Given material:
= Beginning of Section =
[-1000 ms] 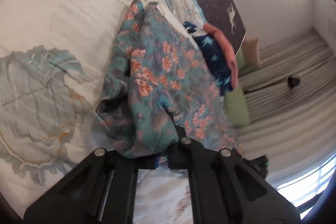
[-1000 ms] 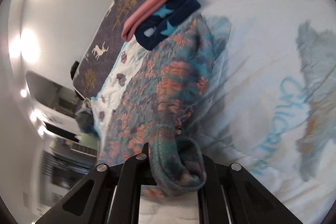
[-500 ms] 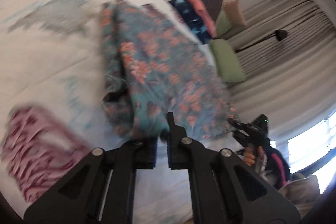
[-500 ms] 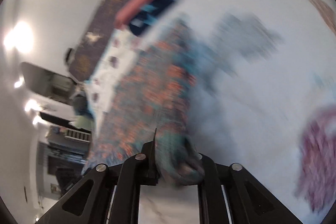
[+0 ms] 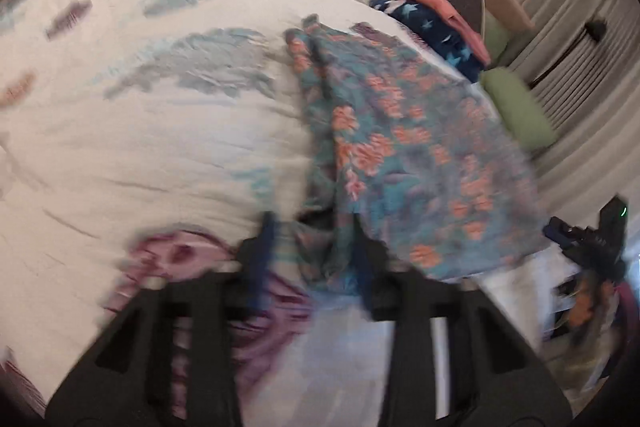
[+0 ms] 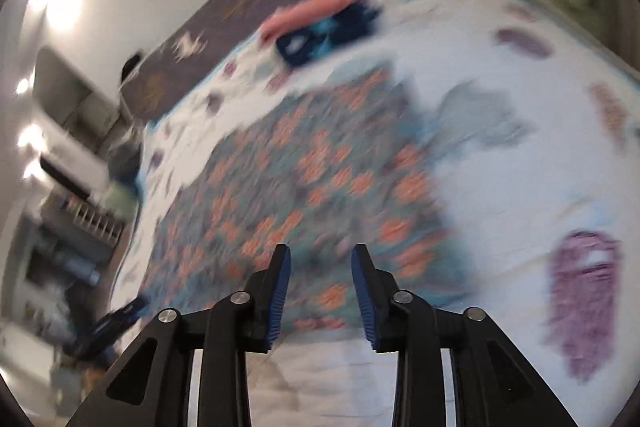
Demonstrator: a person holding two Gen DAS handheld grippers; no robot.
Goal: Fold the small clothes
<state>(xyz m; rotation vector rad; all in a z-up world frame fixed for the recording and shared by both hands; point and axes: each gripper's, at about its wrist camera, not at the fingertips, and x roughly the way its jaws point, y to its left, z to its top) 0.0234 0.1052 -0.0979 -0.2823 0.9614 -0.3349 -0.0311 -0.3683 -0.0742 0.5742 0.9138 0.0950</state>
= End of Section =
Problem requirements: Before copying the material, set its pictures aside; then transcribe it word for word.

Task solution:
[-1000 ms] 
[-1000 ms] 
[-500 ms] 
[-500 ms] 
[+0 ms] 
[+0 ms] 
Demonstrator: a person holding two Gen DAS handheld grippers; no robot.
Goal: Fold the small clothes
<state>(xyz m; rotation vector rad; all in a z-up world frame fixed for the recording and shared by both hands; point and axes: each gripper's, at about its wrist camera, not at the fingertips, and x roughly the way its jaws point, y to its left, z to its top) 0.0234 0.1052 -0.0979 -0.2823 0.9614 -0.3349 -0.0311 -0.3683 -0.0742 0.5742 0.9138 0.0950</state>

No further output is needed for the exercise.